Accessible notamment depuis le blog de Philippe Aigrain : http://paigrain.debatpublic.net/?page_id=171.

Frédérique Muscinési
pour l'association EPI

Comme tous les textes de Frédérique Muscinési sur ce site, celui-ci peut être utilisé, diffusé, copié et modifié pour des usages commerciaux ou non commerciaux à condition qu'il reste sous la même licence Creative Commons, Paternité-Partage des conditions à l'identique 2.0, creativecommons.org/licenses/by-sa/2.0/fr/.

NOTES

[1] Les licences Creative Commons permettent à l'auteur de moduler les droits qu'il veut laisser au public, hormis les droits de copie et de communication qui fondent la base de l'esprit de la culture libre. En France, les auteurs peuvent donc choisir de permettre au public de modifier leurs oeuvres et de les utiliser à des fins commerciales ou non. La combinaison des divers droits donne 6 licences différentes, bien que pour certains l'interdiction de modifier l'oeuvre empêche de la considérer alors comme libre.

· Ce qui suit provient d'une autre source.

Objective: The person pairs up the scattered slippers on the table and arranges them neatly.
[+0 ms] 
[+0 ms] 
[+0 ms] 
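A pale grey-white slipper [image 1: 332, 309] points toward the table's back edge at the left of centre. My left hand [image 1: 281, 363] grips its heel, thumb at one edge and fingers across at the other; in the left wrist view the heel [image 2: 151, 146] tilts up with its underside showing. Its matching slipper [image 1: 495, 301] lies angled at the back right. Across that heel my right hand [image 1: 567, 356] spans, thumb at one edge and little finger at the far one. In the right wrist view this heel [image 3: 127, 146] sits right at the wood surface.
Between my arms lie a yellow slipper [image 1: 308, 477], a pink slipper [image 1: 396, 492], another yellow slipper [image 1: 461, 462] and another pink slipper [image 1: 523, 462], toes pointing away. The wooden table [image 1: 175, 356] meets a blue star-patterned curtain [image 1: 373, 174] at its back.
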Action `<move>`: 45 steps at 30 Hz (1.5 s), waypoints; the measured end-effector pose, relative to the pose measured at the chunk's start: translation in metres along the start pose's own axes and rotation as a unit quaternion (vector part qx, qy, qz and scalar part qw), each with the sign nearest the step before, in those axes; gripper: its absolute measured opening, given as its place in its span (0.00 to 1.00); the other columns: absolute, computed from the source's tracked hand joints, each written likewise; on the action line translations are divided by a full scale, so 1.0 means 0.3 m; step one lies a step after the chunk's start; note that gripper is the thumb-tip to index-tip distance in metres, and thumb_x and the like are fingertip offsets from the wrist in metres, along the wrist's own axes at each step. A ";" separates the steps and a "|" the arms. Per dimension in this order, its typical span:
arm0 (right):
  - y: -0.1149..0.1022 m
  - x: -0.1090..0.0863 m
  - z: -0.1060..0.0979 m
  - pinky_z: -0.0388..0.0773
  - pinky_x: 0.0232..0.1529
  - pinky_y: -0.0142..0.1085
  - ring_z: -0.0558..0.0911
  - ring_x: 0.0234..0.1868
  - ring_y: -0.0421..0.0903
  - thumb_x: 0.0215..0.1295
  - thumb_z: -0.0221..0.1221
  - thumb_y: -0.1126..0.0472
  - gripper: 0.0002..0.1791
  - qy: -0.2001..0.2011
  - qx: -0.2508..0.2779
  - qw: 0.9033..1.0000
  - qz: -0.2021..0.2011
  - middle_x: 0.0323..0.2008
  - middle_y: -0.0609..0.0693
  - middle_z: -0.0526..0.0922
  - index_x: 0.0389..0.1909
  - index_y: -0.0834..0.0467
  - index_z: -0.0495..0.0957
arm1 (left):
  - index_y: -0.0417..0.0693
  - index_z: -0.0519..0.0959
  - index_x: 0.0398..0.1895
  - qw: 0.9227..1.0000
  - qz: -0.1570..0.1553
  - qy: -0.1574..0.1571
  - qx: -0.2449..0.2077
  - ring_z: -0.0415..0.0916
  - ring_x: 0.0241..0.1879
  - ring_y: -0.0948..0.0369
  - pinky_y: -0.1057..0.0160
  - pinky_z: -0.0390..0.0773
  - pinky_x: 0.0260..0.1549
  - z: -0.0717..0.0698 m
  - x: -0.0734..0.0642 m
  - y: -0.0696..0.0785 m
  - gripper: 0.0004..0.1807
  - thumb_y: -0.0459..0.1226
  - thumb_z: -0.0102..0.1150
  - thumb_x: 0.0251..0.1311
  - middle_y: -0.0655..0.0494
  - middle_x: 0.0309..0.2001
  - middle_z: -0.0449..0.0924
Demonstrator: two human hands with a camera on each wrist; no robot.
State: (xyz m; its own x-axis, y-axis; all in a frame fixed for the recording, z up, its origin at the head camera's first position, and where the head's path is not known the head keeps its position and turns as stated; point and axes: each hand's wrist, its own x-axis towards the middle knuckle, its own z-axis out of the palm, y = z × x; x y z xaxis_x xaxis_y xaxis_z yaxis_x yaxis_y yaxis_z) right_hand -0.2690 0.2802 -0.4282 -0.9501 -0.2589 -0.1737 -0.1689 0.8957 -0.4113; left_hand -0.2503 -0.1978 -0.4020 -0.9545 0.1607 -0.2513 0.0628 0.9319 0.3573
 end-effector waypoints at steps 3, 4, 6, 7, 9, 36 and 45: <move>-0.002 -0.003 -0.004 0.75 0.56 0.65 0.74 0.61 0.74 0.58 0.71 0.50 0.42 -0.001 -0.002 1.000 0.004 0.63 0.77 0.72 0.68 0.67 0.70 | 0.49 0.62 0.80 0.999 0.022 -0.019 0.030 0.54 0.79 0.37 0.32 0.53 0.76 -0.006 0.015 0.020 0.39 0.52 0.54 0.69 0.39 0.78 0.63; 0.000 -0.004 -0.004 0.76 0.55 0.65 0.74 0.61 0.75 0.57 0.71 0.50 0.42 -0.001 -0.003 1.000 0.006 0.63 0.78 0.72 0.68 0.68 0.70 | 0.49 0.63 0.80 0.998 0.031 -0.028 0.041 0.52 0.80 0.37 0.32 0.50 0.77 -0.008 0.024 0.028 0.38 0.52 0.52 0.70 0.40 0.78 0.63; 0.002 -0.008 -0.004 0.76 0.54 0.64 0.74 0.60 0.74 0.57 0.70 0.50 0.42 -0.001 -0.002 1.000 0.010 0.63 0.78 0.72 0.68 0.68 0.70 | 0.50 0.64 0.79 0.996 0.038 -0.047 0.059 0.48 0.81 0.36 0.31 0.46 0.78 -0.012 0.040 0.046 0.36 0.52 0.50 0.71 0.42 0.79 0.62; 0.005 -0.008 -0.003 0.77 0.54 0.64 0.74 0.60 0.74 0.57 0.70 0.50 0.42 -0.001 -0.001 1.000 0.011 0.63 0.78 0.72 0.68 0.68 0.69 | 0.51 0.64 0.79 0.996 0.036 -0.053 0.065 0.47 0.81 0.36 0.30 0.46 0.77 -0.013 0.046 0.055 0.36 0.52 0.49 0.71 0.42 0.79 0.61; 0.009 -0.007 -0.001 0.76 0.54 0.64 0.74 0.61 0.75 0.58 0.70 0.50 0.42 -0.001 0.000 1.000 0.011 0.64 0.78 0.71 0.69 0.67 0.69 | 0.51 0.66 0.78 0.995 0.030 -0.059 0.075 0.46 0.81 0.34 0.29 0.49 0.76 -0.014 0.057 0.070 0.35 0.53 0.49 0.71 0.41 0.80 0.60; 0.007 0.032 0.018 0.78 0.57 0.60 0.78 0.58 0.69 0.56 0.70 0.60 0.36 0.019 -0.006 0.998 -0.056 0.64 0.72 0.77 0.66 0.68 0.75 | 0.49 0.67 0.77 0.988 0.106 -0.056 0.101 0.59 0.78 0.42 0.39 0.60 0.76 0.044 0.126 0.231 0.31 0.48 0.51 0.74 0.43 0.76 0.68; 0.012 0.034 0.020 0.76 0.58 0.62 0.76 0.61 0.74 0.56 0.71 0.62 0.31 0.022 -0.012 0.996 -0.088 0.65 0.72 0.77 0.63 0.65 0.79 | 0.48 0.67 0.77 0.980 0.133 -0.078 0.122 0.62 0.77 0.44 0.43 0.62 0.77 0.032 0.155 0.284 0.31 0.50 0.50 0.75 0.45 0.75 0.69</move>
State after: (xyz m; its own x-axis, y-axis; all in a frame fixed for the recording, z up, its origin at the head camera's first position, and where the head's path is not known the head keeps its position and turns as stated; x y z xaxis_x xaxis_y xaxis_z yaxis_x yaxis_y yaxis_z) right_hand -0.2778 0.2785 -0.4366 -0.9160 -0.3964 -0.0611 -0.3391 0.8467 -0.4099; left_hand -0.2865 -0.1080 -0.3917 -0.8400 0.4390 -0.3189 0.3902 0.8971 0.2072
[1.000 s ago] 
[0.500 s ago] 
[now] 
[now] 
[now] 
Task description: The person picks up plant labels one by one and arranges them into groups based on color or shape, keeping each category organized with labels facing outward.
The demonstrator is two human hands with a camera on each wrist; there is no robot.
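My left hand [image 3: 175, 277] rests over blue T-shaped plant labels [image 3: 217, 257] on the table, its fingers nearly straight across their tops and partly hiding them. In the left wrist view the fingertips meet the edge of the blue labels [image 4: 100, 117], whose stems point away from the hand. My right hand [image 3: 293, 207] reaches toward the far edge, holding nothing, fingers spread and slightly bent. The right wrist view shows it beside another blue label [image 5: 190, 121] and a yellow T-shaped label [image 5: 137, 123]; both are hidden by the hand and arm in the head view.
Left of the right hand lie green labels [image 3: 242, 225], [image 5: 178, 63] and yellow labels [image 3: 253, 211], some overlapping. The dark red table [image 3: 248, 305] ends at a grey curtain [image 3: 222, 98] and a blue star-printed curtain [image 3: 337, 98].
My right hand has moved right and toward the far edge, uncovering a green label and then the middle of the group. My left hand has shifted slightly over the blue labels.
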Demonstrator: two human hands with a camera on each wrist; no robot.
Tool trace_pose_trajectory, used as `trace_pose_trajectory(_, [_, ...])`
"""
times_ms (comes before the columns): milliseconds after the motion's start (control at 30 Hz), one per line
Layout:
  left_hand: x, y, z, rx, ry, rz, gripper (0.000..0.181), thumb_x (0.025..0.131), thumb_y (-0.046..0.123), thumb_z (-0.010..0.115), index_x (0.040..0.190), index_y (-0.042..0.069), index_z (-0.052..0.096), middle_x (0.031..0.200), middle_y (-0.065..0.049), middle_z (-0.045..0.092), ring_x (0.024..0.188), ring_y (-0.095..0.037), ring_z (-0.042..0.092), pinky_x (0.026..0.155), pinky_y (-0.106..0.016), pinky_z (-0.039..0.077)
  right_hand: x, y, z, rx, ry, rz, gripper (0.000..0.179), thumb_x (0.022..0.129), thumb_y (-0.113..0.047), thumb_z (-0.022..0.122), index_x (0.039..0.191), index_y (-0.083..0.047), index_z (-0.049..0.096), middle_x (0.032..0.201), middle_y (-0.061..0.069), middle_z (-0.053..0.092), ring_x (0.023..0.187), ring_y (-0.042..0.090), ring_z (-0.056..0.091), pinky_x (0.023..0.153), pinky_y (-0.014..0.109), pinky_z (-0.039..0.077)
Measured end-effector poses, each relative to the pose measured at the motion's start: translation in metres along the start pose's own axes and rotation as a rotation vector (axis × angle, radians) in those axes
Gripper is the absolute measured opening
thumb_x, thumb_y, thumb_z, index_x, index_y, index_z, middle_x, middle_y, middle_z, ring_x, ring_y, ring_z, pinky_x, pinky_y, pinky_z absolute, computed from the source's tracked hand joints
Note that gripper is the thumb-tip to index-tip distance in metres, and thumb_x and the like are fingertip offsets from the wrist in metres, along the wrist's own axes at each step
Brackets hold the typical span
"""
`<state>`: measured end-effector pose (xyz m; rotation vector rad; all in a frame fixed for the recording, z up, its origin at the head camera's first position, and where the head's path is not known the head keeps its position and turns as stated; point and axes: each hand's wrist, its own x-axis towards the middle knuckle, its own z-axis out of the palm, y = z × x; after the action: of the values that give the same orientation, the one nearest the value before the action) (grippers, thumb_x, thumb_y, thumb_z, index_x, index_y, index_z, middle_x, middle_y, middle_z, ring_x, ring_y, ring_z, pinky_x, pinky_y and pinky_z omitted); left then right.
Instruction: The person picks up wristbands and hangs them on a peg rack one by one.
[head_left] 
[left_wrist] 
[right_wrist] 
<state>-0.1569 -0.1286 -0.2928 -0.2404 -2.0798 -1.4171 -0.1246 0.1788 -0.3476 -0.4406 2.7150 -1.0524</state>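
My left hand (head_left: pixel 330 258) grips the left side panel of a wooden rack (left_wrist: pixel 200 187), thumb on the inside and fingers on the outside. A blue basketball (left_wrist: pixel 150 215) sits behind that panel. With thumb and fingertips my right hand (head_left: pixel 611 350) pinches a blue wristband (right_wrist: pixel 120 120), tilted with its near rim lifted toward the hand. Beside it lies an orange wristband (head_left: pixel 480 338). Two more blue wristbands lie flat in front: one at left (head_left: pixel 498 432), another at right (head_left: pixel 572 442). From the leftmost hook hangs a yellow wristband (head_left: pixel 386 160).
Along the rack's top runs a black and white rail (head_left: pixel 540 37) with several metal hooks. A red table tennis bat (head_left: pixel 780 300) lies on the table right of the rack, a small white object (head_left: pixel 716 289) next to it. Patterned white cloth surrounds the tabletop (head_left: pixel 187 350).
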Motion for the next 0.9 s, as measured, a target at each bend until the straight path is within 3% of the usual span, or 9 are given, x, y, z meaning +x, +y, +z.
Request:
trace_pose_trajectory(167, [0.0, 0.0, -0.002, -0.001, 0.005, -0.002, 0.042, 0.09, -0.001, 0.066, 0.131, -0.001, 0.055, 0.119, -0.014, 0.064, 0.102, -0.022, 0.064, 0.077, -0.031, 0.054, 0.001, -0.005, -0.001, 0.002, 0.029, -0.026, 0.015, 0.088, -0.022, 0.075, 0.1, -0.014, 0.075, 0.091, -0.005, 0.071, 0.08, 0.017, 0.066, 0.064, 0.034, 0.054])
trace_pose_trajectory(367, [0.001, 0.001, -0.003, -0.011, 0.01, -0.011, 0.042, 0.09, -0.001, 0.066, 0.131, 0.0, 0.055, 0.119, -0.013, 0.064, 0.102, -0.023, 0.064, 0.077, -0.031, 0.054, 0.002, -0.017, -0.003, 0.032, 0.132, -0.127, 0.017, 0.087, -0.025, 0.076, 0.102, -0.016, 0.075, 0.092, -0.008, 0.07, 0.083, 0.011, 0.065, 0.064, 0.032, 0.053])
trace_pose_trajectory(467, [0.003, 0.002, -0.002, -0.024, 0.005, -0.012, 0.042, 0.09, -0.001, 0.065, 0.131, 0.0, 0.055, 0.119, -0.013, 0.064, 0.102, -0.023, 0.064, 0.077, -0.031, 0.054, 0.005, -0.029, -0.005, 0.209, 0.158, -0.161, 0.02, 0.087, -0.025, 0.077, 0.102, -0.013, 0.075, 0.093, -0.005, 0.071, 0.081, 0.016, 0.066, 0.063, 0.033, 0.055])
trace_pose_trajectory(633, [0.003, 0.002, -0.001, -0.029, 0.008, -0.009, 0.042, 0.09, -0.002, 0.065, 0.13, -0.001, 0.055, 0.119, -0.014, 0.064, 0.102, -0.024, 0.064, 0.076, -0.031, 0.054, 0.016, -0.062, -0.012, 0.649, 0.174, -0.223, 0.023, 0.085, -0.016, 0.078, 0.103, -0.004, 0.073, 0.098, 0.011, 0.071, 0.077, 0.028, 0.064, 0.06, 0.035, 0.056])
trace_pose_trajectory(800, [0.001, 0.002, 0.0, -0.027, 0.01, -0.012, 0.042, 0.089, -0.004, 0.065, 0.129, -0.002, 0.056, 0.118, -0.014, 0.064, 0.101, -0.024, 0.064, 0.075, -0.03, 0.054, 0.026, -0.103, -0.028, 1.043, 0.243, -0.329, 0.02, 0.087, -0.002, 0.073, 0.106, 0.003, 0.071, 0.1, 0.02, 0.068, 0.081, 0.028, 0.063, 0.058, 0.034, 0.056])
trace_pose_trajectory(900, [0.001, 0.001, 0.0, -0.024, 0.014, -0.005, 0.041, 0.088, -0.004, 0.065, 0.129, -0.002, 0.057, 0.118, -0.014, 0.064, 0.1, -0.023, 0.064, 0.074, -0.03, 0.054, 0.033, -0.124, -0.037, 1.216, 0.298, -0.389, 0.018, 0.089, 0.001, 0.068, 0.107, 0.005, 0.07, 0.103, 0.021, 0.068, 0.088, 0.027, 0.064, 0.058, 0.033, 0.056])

[2] L'argument de la « loi perverse » dans le cas du téléchargement illégal a été depuis longtemps appliqué par l'avocat espagnol David Bravo* à l'interdiction du téléchargement. Le principe consiste à dire qu'une loi qui interdit un usage social massif a au contraire la conséquence de fragiliser l'autorité législative et l'État, car la loi est injuste et ne correspond pas aux usages. Elle est perverse car elle ne conduit qu'à des réactions inverses (détournements, non-respect...). Ce positionnement est aussi utiliser par le réseau des pirates** dans le titre de sa déclaration : « Nous sommes des millions, ils font de nous des pirates ».
* http://www.filmica.com/david_bravo/.
** http://reseaudespirates.org/.

[3] La redevance est compensatoire, ce qui signifie que l'on reconnaît que les créateurs perdent de l'argent par le biais du téléchargement, et donc les droits d'auteur. Or, je crois pour ma part que le fondement du problème de la création et du marché culturel ne se trouve pas dans la gratuité – les auteurs doivent être rémunérés –, mais dans la cession ou plutôt la disparition des droits que conservent les auteurs ou intermédiaires classiques. Dans une logique de marché, les créateurs devraient pouvoir vendre leurs oeuvres au prix qu'ils le désirent, mais une fois vendues ne devraient pas plus avoir de droit que le boulanger sur sa baguette de pain. Dans une logique hors-marché, le don au commun de la création devrait être valorisée par une rémunération de la production/création par l'État ou bien, s'il faut que l'État disparaisse totalement dans son rôle de protecteur du public, par la communauté. Dans ce cas la redevance n'est pas compensatoire mais est une forme d'achat collectif de l'oeuvre au profit de la communauté qui contribue à l'intégration de l'art au sein de la société.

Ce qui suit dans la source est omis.